また、事後設立により譲り受ける財産の価額が、その会社の純資産価額の5分の1以下である場合には、株主総会の決議自体が不要となりました。
株式交換・株式移転
(1)株式交換
株式交換とは、株式会社(完全子会社B社)がその発行済株式の全部を他の株式会社又は合同会社(完全親会社A社)に取得させることをいいます(会2三十一)。
B社の株主乙はB社株式を失う見返りとして、A社株式または金銭等(財産として評価できるものであれば特に制限はない。)を取得します。
A社としてはA社自身の株式と引き換えにB社株式を全株取得することができ、キャッシュアウトすることなく完全親子関係を作ることが可能です。
(株式交換前)
A社の新規発行株式と乙株主のB社株式を交換します。
(A社) B社株式 / 資本金
(乙株主) A社株式 / B社株式
(株式交換後)
乙株主とB社との間にA社が割り込む形になります。
(2)株式移転
株式移転とは、一又は二以上の株式会社(A社、B社)がその発行済株式の全部を新たに設立する株式会社(X社)に取得させることをいいます(会2三十二)。
株式移転は、完全親会社となる会社(X社)が新たに設立され、そこに完全子会社(A社、B社)の発行済株式の全部が移転され、完全子会社の既存の株主(甲株主、乙株主)は、見返りとしてその新たに設立された完全親会社(X社)の株式等を受け取ることになります。
これにより、単独で持株会社に移行したり、2社以上が共同持株会社を設立して経営統合する場合などに活用することが出来ます。
(株式移転前)
甲株主、乙株主の保有するA社株式、B社株式が新設されるX社に移転し、甲株主、乙株主はそのX社株式を取得します。
(A社) 仕訳なし(株主の変更、甲株主→X社)
(B社) 仕訳なし(株主の変更、乙株主→X社)
(X社) A社株式 / 資本金
. B社株式
(甲株主) X社株式 / A社株式
(乙株主) X社株式 / B社株式
(株式移転後)
事業譲渡
事業譲渡は、上記合併、会社分割などの組織法上の行為とは異なり、通常の財産の譲渡と同じ取引行為ですが、企業組織再編の手法のひとつとして活用されます。
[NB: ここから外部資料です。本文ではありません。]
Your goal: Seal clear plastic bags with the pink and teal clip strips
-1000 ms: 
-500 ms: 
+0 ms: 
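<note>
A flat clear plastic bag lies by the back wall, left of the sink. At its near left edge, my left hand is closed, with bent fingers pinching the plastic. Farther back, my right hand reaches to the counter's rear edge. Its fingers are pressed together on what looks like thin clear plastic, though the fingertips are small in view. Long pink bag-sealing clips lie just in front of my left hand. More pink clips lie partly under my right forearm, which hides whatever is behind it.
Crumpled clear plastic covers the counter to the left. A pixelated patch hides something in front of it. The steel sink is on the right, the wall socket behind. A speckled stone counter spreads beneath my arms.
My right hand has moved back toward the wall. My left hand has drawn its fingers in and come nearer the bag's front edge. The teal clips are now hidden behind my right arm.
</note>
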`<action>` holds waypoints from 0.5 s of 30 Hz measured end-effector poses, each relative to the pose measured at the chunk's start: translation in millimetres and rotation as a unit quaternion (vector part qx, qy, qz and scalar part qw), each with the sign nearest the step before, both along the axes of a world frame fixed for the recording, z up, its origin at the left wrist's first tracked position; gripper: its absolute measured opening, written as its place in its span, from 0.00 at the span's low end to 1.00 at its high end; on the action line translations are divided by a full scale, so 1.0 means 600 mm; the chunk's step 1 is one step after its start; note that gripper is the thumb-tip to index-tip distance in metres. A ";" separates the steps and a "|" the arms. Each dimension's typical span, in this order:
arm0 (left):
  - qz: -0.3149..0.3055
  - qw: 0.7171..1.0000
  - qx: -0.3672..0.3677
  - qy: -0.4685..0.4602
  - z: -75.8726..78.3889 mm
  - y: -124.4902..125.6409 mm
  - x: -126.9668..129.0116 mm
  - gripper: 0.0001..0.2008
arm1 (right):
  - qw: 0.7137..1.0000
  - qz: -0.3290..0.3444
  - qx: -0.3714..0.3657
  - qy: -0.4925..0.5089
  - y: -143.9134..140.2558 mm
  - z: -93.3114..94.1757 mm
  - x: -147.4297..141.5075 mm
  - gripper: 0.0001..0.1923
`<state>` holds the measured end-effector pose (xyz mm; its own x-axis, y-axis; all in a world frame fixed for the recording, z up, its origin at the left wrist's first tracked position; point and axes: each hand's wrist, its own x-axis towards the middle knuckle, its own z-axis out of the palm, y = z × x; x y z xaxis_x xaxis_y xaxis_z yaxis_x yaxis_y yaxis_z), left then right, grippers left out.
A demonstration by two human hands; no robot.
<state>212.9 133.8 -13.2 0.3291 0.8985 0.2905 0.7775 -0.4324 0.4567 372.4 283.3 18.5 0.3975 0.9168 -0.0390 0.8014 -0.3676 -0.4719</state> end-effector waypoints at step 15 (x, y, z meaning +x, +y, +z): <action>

商人一般については商法で「営業譲渡」というのに対し、会社については会社法で「事業譲渡」という用語を使用しています。
下記事業譲渡をする場合には、株主保護のため原則として株主総会の特別決議が必要です。
1.事業の全部の譲渡
2.事業の重要な一部の譲渡(譲渡資産が譲渡会社の総資産の1/5以下の場合は不要)
3.他の会社の事業の全部の譲り受け(譲受資産が譲受会社の総資産の1/5以下の場合は不要)
4.事業の全部の賃貸、経営の委任、他人と事業上の損益の全部を共通にする契約など
上記1~4までの契約の相手方が議決権の90%以上を保有する特別支配会社である場合には株主総会の決議は不要です。
事業譲渡は会社分割などとは異なり、事業を構成する債権、債務その他の資産等の譲渡について、それぞれ個別に契約相手方の同意が必要になります。